Line by line, repeat the data below exactly, beginning at the first line and ending at the line with "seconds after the". Omit pictures.

___ Input records

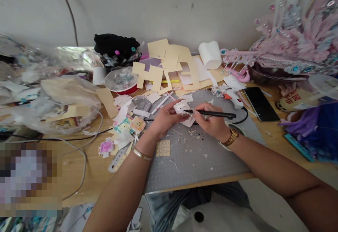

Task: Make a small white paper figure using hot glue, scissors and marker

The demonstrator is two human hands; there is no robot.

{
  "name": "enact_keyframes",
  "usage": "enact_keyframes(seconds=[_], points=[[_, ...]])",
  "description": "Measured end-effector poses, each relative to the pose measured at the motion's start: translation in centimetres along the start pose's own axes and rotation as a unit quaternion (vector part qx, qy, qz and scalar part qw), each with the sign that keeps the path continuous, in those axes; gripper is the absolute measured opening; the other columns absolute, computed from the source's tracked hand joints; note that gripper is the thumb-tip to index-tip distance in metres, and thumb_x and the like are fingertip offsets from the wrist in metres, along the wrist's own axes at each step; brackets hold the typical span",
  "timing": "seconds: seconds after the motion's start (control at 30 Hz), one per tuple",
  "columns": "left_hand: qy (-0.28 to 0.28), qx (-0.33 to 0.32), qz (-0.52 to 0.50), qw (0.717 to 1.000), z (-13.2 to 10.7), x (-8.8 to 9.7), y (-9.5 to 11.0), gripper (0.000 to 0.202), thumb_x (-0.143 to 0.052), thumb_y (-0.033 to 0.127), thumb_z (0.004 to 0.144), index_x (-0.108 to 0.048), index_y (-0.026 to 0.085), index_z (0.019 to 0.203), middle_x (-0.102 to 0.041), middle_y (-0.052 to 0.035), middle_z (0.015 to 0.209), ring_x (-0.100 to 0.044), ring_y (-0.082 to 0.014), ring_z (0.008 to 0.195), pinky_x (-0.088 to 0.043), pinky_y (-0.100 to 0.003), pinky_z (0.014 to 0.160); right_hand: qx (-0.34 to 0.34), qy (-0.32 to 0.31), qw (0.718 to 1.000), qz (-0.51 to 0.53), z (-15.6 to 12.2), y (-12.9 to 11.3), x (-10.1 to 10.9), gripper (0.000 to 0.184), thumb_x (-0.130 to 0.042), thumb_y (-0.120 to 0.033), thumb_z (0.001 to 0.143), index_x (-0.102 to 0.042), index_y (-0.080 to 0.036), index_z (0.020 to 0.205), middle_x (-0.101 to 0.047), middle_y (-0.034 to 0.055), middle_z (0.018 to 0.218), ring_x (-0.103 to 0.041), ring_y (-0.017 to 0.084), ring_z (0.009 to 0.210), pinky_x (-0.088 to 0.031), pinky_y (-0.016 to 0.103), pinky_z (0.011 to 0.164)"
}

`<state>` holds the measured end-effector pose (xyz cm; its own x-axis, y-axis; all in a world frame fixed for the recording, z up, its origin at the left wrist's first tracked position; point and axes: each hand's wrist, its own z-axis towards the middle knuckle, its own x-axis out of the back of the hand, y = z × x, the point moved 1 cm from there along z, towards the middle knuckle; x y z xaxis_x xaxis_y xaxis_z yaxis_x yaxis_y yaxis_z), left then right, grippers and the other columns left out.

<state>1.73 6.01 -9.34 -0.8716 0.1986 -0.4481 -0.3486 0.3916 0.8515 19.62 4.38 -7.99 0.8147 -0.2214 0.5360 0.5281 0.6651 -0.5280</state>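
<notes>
My left hand [166, 118] grips a small white craft piece [181, 107] with dark dots like eyes on its front. Pinched in my right hand [213, 123] is a black pen [220, 114], its tip at the white piece. Both hands are over the grey cutting mat [190, 170], where scraps are scattered. A square sheet with round cut-outs [163, 148] lies by my left wrist. Coloured face pieces, including an orange one [137, 123] and a pink one [106, 147], lie to the left, near a metal ruler [116, 161].
A hot glue gun [233, 98] and a black phone [261, 104] lie to the right. Behind are cut cream card sheets [171, 61], a white roll [210, 54] and a red-sided bowl [123, 80]. Pink beaded decorations [298, 45] fill the right back. Cables cross the left side.
</notes>
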Motion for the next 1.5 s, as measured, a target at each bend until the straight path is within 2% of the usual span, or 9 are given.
enact_keyframes(seconds=[0.17, 0.83, 1.1, 1.27, 1.5], points=[[-0.003, 0.001, -0.003, 1.000, -0.09, -0.07, 0.16, 0.069, -0.081, 0.006, 0.059, -0.061, 0.015, 0.125, -0.076, -0.0034, 0.089, -0.069, -0.0133, 0.073, -0.056, -0.030, 0.082, -0.004, -0.008, 1.000, 0.009, 0.02, -0.04, -0.16, 0.008, -0.055, -0.021, 0.088, -0.057, -0.023, 0.081, -0.066, -0.0003, 0.071, -0.060, 0.015, 0.063, -0.047, 0.028, 0.060], [0.004, 0.006, 0.008, 1.000, -0.26, -0.10, 0.22, 0.070, -0.080, 0.006, 0.061, -0.060, 0.015, 0.127, -0.076, -0.0060, 0.096, -0.071, -0.0153, 0.080, -0.055, -0.033, 0.088, -0.033, 0.005, 0.999, -0.003, -0.08, 0.18, 0.04, 0.008, -0.055, -0.021, 0.088, -0.056, -0.024, 0.080, -0.065, -0.0009, 0.068, -0.059, 0.015, 0.060, -0.046, 0.028, 0.058], [0.002, 0.001, 0.010, 1.000, -0.20, -0.06, 0.21, 0.071, -0.083, 0.008, 0.060, -0.061, 0.015, 0.127, -0.076, -0.0052, 0.093, -0.070, -0.0154, 0.078, -0.056, -0.034, 0.088, 0.006, -0.007, 1.000, 0.001, 0.16, -0.21, 0.07, 0.008, -0.055, -0.018, 0.088, -0.056, -0.022, 0.081, -0.065, -0.0003, 0.071, -0.060, 0.014, 0.063, -0.046, 0.026, 0.059], [-0.001, -0.002, 0.004, 1.000, -0.20, -0.07, 0.19, 0.067, -0.081, 0.006, 0.060, -0.062, 0.015, 0.124, -0.076, -0.0046, 0.092, -0.070, -0.0141, 0.076, -0.056, -0.033, 0.087, -0.009, -0.015, 1.000, -0.003, 0.09, -0.07, 0.02, 0.009, -0.055, -0.020, 0.088, -0.056, -0.023, 0.080, -0.064, -0.0010, 0.068, -0.058, 0.014, 0.060, -0.044, 0.026, 0.057], [0.009, 0.008, 0.008, 1.000, -0.33, -0.10, 0.28, 0.069, -0.080, 0.005, 0.061, -0.060, 0.015, 0.127, -0.076, -0.0055, 0.092, -0.072, -0.0161, 0.079, -0.057, -0.033, 0.085, -0.026, 0.015, 1.000, 0.002, -0.04, 0.28, -0.04, 0.008, -0.055, -0.019, 0.086, -0.056, -0.024, 0.080, -0.065, -0.0013, 0.069, -0.059, 0.015, 0.061, -0.046, 0.027, 0.058]])
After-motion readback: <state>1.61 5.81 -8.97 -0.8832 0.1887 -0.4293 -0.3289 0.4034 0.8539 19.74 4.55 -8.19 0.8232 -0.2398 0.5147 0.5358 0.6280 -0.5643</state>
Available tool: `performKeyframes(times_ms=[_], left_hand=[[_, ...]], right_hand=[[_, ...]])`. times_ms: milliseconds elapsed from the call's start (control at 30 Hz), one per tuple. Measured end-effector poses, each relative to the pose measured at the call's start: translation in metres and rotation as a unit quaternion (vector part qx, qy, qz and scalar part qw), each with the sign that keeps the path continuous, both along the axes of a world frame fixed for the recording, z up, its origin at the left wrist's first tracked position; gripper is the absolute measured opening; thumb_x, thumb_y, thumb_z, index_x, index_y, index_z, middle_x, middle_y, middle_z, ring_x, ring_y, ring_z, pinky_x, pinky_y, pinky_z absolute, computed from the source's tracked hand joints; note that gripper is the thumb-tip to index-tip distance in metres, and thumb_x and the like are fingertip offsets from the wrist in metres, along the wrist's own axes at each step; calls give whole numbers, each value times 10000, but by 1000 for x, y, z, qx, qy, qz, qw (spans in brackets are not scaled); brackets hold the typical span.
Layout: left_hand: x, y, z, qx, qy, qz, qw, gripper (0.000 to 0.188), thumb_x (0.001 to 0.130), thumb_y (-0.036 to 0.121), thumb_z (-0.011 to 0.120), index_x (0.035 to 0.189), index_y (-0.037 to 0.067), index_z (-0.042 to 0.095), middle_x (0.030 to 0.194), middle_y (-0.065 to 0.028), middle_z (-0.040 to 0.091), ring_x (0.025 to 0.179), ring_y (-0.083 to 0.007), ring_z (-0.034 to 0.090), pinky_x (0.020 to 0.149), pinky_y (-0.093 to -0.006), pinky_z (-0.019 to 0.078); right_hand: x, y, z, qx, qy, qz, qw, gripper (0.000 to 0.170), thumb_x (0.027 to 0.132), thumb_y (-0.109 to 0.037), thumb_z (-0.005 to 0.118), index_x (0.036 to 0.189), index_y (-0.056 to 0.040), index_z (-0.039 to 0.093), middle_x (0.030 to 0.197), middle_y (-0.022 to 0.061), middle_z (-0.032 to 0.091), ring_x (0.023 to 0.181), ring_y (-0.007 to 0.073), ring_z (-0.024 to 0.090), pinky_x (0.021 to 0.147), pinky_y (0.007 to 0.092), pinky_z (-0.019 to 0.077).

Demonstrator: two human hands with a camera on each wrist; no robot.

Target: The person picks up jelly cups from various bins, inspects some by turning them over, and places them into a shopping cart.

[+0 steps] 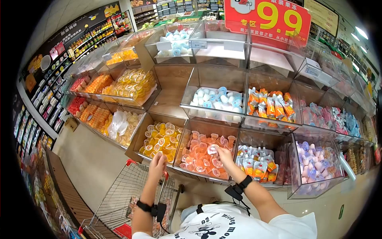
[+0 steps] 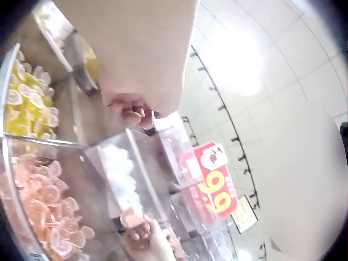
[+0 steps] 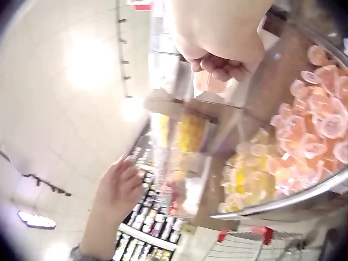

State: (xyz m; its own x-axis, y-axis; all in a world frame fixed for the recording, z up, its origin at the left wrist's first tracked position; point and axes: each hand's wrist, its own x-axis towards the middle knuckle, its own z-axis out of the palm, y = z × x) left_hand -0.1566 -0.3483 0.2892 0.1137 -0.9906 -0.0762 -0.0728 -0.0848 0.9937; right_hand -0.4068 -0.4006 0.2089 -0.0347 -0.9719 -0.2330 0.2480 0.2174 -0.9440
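Note:
My right hand pinches a small jelly cup with a pale lid, held over a bin of orange-pink jelly cups. In the right wrist view the curled fingers partly hide that cup. Raised near the front of the neighbouring bin of yellow jelly cups is my left hand, its fingers loosely curled with nothing visible in them. The left wrist view shows the held cup as peach-coloured.
A shopping cart stands below my left arm. Orange-capped pouches fill the bin on the right, with white and blue cups in the tier above. A clear plastic bag lies on the left bins. A red price sign hangs behind.

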Motion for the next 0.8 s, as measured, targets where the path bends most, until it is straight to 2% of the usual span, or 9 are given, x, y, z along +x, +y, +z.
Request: performKeyframes(times_ms=[133,233,333,367,467,567,633,733,800], left_hand=[[90,66,-95,110,-28,112,987,140,743,161,408,709,29,443,477,-18,415,342,-74,350,309,-185,258],[143,140,-156,186,-39,184,964,164,738,173,399,679,34,462,472,-23,428,358,-80,383,308,-187,274],[165,197,-177,264,-41,229,936,168,724,168,399,661,30,471,489,-35,454,369,-88,410,313,-190,297],[172,212,-181,286,-30,240,927,168,720,165,399,656,27,472,495,-39,462,373,-92,420,316,-192,306],[205,268,-261,300,-89,261,913,195,705,181,415,688,-4,477,522,-80,486,415,-147,467,367,-252,365],[228,313,-367,295,-259,276,877,269,680,243,439,710,-19,493,615,-173,516,559,-292,514,509,-378,405],[225,313,-343,231,-357,267,865,285,663,255,447,736,-14,506,693,-214,512,662,-343,503,581,-414,390],[251,336,-400,369,-309,153,863,273,654,236,450,773,-3,512,700,-214,513,659,-333,510,571,-401,398],[259,325,-385,381,-198,177,886,355,620,279,501,842,2,501,613,-161,532,588,-279,533,557,-343,415]], right_hand=[[6,8,-73,68,43,-22,997,297,724,-287,467,561,-38,470,462,-11,396,381,57,342,356,185,255],[24,12,-100,120,30,29,992,284,735,-268,447,584,-31,485,462,-8,403,382,68,363,357,201,269],[53,17,-120,77,167,45,982,274,741,-251,432,625,-8,483,467,4,441,403,120,418,372,261,309],[74,24,-94,-28,262,49,963,230,746,-214,414,619,-28,460,469,54,426,414,142,433,379,262,314],[129,41,-61,-177,414,155,880,208,727,-207,430,707,-1,451,607,164,514,553,289,511,487,348,381],[198,69,-63,-158,347,277,882,149,704,-177,456,707,-28,453,630,161,497,564,297,491,500,331,386],[241,91,-85,-165,358,395,830,168,708,-208,446,766,-51,458,653,162,507,612,310,502,522,342,399],[301,125,-110,-188,385,583,691,238,724,-280,399,834,-78,463,639,158,510,599,310,505,522,368,406],[346,143,-118,-173,393,682,592,267,729,-309,377,851,-88,463,633,157,511,579,308,505,519,380,404]])
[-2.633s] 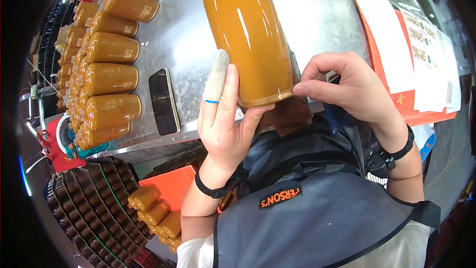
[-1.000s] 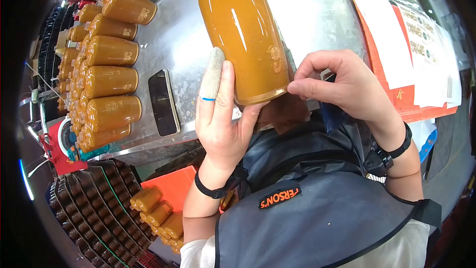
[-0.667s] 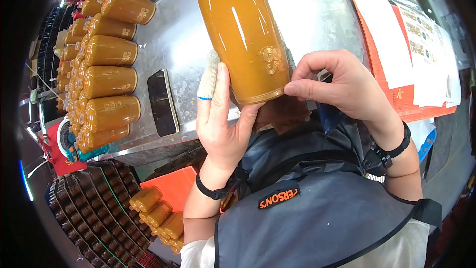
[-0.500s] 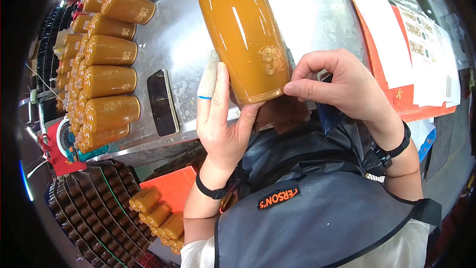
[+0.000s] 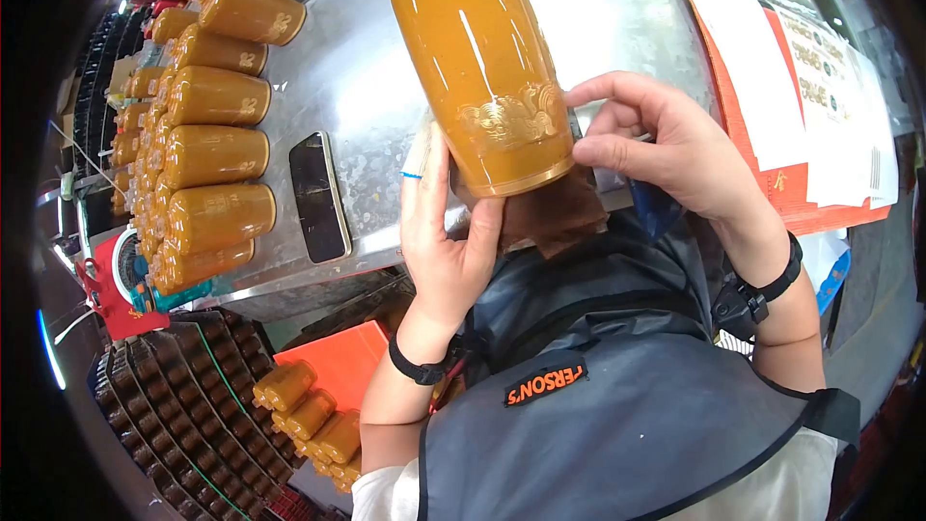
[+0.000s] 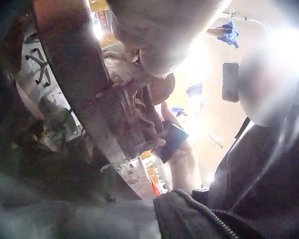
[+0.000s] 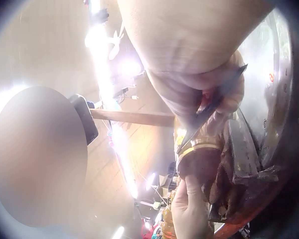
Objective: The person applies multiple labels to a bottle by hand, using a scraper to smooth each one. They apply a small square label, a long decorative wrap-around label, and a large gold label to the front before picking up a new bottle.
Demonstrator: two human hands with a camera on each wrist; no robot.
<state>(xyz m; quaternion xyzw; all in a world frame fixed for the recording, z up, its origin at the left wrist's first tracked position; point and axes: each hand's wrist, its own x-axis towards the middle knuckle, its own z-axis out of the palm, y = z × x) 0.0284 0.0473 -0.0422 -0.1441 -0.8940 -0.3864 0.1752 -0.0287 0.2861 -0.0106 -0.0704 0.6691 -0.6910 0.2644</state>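
Note:
A large amber bottle (image 5: 477, 48) with a raised gold design near its base lies tilted in the head view, neck pointing away. My left hand (image 5: 449, 251) holds its base end, thumb at the bottom rim and fingers along the left side; a white knitted finger cover (image 5: 420, 150) sits on one finger. Thumb and index fingertip of my right hand (image 5: 675, 145) are right at the bottle's lower right side. Its other fingers curl around a dark blue sheet (image 5: 656, 209), which hangs below the palm. In the right wrist view, the bottle's base (image 7: 199, 162) shows above the left thumb.
Rows of similar bottles (image 5: 217, 154) lie stacked at the left of the metal table (image 5: 371, 125), beside a phone (image 5: 320, 198). Brown cloth (image 5: 555, 222) lies under the bottle's base. Printed sheets (image 5: 820, 106) lie at right. More bottles (image 5: 309, 415) lie lower left.
The bottle has turned, bringing the gold design into view and across its front. My right hand has risen slightly and its index finger has straightened toward the bottle. The left hand shifted slightly right.

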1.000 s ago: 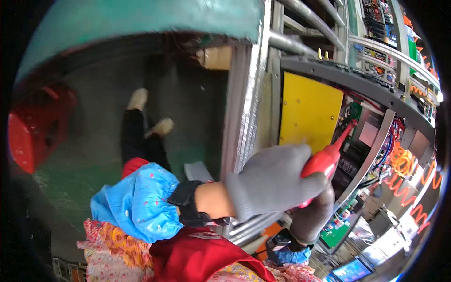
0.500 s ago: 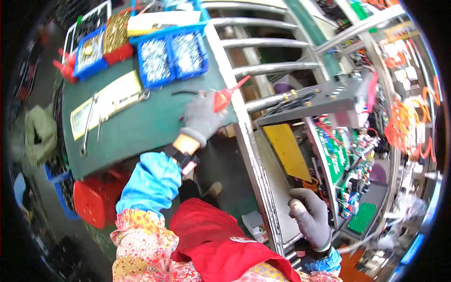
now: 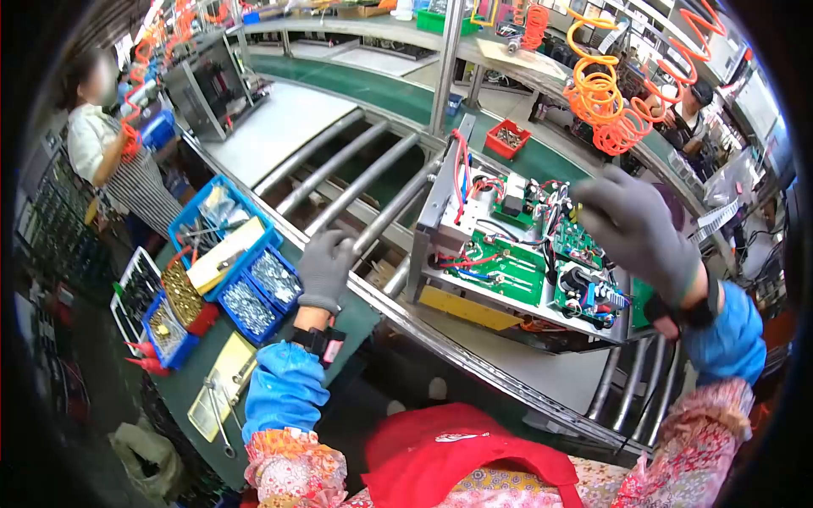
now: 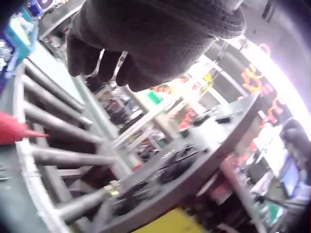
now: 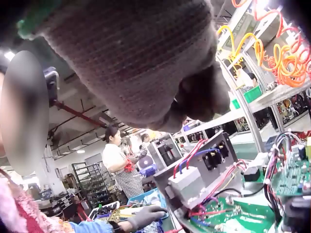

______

Reply to the task:
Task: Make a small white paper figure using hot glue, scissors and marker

The demonstrator is two human hands; there is no robot.

{
  "name": "enact_keyframes",
  "usage": "enact_keyframes(seconds=[_], points=[[_, ...]])",
  "description": "Measured end-effector poses, each relative to the pose measured at the motion's start: translation in centimetres along the start pose's own axes and rotation as a unit quaternion (vector part qx, qy, qz and scalar part qw), each with the sign that keeps the path continuous, in those axes; gripper is the absolute measured opening; the other columns absolute, computed from the source's tracked hand joints; note that gripper is the thumb-tip to index-tip distance in metres, and thumb_x and the like are fingertip offsets from the wrist in metres, along the wrist's own axes at each step; brackets hold the typical span",
  "timing": "seconds: seconds after the motion's start (control at 30 Hz), one per tuple",

No more output will be given for this exercise.